##### Data #####

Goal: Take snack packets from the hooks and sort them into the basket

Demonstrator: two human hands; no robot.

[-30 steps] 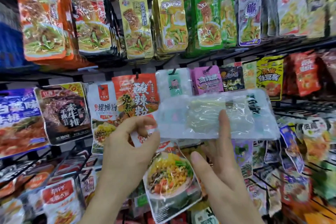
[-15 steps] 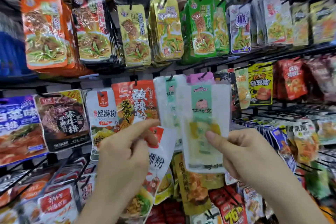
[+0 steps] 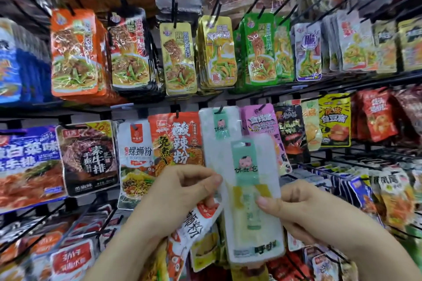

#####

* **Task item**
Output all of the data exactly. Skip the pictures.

* **Response**
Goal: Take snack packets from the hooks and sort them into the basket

Demonstrator: two human hands; no robot.

[-30 steps] 
[-15 steps] 
[+0 steps] 

The exercise is done now.